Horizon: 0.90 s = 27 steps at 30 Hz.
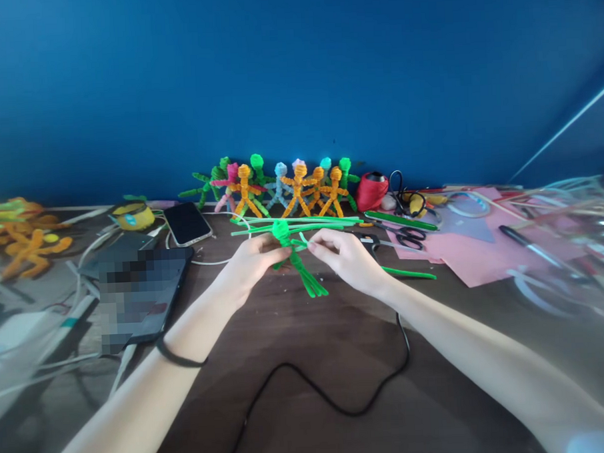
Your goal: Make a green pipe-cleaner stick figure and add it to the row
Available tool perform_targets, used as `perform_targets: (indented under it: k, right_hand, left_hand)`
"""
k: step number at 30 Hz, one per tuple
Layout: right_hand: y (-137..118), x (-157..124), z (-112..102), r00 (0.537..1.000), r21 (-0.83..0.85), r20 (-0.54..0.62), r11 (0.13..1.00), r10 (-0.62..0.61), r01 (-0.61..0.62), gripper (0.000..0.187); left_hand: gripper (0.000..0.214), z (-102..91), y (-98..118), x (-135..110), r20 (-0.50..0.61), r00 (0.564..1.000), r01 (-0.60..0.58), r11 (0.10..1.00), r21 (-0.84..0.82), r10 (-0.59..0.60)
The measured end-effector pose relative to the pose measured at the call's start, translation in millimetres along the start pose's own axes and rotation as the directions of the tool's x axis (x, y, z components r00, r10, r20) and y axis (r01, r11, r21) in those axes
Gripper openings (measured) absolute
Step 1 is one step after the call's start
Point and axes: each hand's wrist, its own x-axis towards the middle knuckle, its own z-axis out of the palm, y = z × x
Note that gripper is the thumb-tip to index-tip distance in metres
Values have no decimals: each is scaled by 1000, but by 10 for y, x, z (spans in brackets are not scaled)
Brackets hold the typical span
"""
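Note:
A green pipe-cleaner figure (297,256) with a coiled head and dangling legs is held above the brown table (308,360). My left hand (251,261) pinches its body from the left. My right hand (347,256) pinches the end of one green arm from the right. Loose green pipe cleaners (302,223) lie just behind the hands. A row of finished figures (285,187) in orange, green, pink and light blue stands against the blue wall.
Two phones (186,223) (139,294) lie at left, with cables and orange figures (25,245) further left. Scissors (407,236), a red spool (371,191), pink paper (463,249) and a clear container (568,255) sit at right. A black cable (329,399) loops across the near table.

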Motion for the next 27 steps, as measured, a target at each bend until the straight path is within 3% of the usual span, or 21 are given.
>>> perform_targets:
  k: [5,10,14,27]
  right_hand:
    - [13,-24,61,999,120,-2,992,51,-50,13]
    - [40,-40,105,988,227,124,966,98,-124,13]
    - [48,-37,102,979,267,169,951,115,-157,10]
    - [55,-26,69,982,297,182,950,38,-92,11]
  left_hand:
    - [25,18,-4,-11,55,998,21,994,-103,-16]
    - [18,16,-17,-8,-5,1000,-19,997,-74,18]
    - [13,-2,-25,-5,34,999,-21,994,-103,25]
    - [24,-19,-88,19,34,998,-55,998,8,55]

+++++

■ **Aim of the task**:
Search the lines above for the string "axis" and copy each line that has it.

■ **Result**:
The measured end-effector pose relative to the pose measured at the call's start, translation in millimetres along the start pose's own axes and rotation as the directions of the tool's x axis (x, y, z components r00, r10, r20) and y axis (r01, r11, r21) in those axes
Point and axes: each hand's wrist, its own x-axis towards the middle knuckle, its own z-axis out of the palm, y = z × x

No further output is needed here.